Jones, whose work on race earned her the prestigious MacArthur Fellowship, was the brainchild behind the 1619 Project. She added: “It is time to stop hiding from our sins and confront them. And then in confronting them, it is time to make them right.”

The series has largely earned praise from academics, journalists, and politicians alike. It has also been harshly criticized by some conservatives for talking about the enslavement of African people through “a racial lens” — meaning through the point of view of black Americans.

Some conservatives don’t like black journalists leading narratives on race

Former Rep. Newt Gingrich attacked the 1619 Project on Twitter on Sunday, tweeting that the New York Times Magazine series amounted to “brainwashing,” before taking his critiques to Fox and Friends Monday morning.

Also, on Monday, conservative commentator Eric Erickson wrote on his blog the Resurgent that the 1619 Project was a worthwhile endeavor, but one that failed when the New York Times put the project in the hands of opinion writers “who profit from stoking and fueling racial grievances.” It was a sentiment he tweeted the day before about writers profiting from “seeing things through racial lenses and keeping racial tension aflame as much as Trump does.”

At the heart of both men’s criticism is that the New York Times’ focus on race is part of what they and other conservatives see as a broader decline at the newspaper. It’s the type of criticism the institution often hears from President Donald Trump, who has referred to the newspaper as the “failing New York Times.”

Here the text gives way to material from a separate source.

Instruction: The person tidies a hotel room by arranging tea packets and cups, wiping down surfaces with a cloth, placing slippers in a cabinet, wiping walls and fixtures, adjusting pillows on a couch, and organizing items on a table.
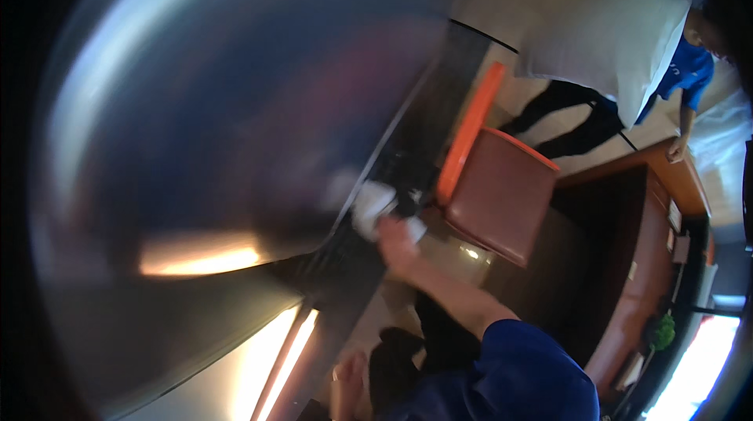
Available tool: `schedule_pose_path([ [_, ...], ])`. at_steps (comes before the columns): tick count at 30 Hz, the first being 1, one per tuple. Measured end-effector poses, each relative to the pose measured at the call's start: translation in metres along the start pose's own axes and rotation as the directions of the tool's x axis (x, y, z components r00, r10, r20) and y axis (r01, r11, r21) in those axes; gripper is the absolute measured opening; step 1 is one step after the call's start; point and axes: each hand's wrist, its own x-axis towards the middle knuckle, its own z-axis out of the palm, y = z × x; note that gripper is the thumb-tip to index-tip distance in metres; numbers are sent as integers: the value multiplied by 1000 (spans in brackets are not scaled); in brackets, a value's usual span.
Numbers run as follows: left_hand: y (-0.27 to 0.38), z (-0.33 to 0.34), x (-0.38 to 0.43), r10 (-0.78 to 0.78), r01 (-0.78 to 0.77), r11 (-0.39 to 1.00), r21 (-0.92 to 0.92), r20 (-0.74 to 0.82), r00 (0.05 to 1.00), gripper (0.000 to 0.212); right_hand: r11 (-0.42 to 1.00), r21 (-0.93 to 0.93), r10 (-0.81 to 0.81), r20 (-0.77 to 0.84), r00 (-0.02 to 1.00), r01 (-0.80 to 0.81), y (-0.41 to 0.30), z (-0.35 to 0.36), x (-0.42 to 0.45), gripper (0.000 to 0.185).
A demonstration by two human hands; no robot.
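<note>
In the head view my right hand (397,244) grips a crumpled white cloth (373,209) at the end of my outstretched arm. The cloth lies over the dark ledge (406,156) against the lower edge of a large glossy panel (247,127). That panel carries blurred reflections, and the cloth is mirrored faintly in it. Low in the picture hangs my left hand (350,368), near my dark trousers and apart from the panel. Its fingers are too blurred to show whether anything is in them.
A chair (500,194) with an orange frame and brown seat stands right of the ledge. Beyond it curves a brown counter (632,280) with a green plant (663,331). Another person (685,74) in a blue shirt carries a white pillow-like bundle (606,44). A lit strip (288,362) glows lower left.
</note>
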Motion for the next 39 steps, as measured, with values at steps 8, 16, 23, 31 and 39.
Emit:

Gingrich and Erickson point to a recent staff town hall meeting where executive editor Dean Baquet faced criticism for the newspaper’s reluctance to explicitly call comments by the president racist. In the meeting, Baquet said that there were times in which the newspaper’s coverage of Trump had been too harsh. He also referenced how the paper had to quickly pivot in its coverage of Russia-Trump collusion story when it became clear the Meuller investigation would not provide a smoking gun for impeachment.

A transcript of Baquet’s crisis-management meeting became its own smoking gun for conservatives over the past few days. During his Fox and Friends appearance, Gingrich closed his remarks by saying: “The New York Times’ editor, he basically said, look, we blew it on Russian collusion, didn’t work. Now we’re going to go to racism, that’s our new model. The next two years will be Trump and racism. This is a tragic decline of The New York Times into a propaganda paper worthy of Pravda or Izvestia in the Soviet Union.”

Erickson echoed these sentiments on his blog: “The inmates have taken over the asylum and those inmates are re-writing American history to make everything about race, racism, and slavery.”

In response to conservative comments like the 1619 Project having been written through a “racial lens,” New York Times politics reporter Astead W. Herndon tweeted on Sunday that the conservative backlash proves that, historically, writing on slavery and race in America has been through the opposite viewpoint. Even though “the narrative is often that black writers are somehow non-objective opinion activists for including race in political conversation,” he wrote, “deeply reported projects like 1619 are reminders that it’s the inverse — to ignore race — that is the non-journalistic, activist position.”

The reach and legacy of the 1619 Project is greater than conservative backlash

The 1619 Project, as it appears online, is sprawling and interactive. Matthew Desmond writes about how slavery shaped modern capitalism and workplace management norms. Jamelle Bouie connects the early 19th century political efforts to preserve slavery to current conservative political movements like the Tea Party and its efforts to nullify federal authority. Kevin Kruse explains how the country’s history of racism contributes to Atlanta traffic.

The series has drawn praise from political pundits, scholars, and even 2020 candidate Kamala Harris. And it represents a broader shift in how the story of race is gaining traction in newsrooms. Publications across the news media are giving more space in their pages, on their programming, and among their ranks to reporting on race.

This represents a shift in race coverage as the country heads toward the 2020 election. The media faced blowback — including from reporters of color — for not talking enough about race in the 2016 election, and outlets are now framing more of the political debates in this country around the topic of race.

Baquet in his own comments at the all-staff town hall recognized this: “Race in the next year — and I think this is, to be frank, what I would hope you come away from this discussion with — race in the next year is going to be a huge part of the American story.”